**The task:** Which lines in the listing below contain "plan"? Copy each of them.

**Information provided:**
★ ★ ★ ★
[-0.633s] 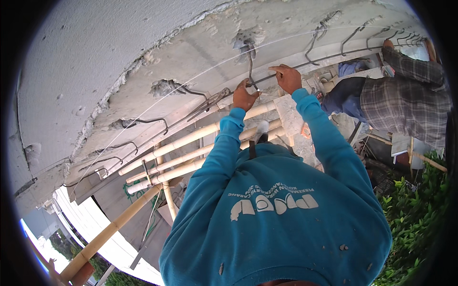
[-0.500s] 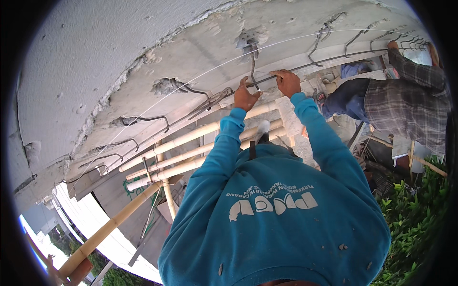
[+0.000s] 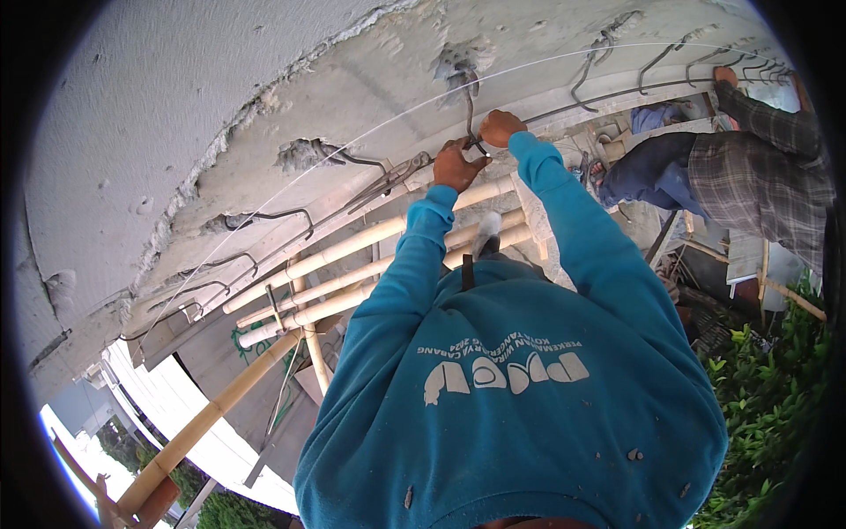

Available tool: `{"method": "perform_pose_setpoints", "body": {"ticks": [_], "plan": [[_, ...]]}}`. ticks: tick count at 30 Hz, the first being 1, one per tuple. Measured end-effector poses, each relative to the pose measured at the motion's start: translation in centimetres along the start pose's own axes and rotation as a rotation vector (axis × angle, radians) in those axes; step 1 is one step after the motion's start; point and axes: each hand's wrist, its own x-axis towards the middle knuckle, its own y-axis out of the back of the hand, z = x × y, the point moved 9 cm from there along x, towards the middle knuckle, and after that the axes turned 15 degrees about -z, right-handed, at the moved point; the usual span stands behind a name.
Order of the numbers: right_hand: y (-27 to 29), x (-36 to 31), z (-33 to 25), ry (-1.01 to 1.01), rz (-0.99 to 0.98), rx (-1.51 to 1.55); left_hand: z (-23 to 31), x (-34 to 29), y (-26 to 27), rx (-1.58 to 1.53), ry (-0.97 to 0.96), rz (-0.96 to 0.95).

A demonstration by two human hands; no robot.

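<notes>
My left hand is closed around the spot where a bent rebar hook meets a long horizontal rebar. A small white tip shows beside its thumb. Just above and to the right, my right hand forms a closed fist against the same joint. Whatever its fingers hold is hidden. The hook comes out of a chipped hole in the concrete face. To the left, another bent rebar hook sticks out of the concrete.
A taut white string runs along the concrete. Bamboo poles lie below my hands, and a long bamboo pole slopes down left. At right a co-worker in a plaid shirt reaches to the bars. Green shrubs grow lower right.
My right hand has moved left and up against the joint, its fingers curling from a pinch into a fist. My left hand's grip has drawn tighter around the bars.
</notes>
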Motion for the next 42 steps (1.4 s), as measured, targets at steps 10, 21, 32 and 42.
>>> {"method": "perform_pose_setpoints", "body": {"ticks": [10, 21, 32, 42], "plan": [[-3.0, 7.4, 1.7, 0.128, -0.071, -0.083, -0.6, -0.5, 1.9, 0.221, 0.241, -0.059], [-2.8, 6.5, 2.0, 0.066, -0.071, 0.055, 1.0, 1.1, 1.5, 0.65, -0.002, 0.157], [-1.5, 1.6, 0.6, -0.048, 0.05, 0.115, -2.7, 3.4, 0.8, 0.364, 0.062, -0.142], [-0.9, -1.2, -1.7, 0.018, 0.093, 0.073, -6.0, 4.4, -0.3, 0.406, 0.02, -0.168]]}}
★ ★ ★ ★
**Written solution:**
Available tool: `{"method": "perform_pose_setpoints", "body": {"ticks": [_], "plan": [[_, ...]]}}`. ticks: tick count at 30 Hz, the first being 1, one per tuple. Measured end-effector poses, each relative to the pose measured at the motion's start: translation in centimetres along the start pose's own axes and rotation as a rotation vector (axis × angle, radians) in those axes; step 1 is one step after the motion's start; point and axes: each hand's wrist, its own x-axis towards the middle knuckle, its own y-axis out of the back of the hand, z = x × y, the point moved 9 cm from there along x, towards the middle knuckle, and after that the axes turned 15 degrees about -z, right-handed, at the moved point; the usual span stands behind a name.
>>> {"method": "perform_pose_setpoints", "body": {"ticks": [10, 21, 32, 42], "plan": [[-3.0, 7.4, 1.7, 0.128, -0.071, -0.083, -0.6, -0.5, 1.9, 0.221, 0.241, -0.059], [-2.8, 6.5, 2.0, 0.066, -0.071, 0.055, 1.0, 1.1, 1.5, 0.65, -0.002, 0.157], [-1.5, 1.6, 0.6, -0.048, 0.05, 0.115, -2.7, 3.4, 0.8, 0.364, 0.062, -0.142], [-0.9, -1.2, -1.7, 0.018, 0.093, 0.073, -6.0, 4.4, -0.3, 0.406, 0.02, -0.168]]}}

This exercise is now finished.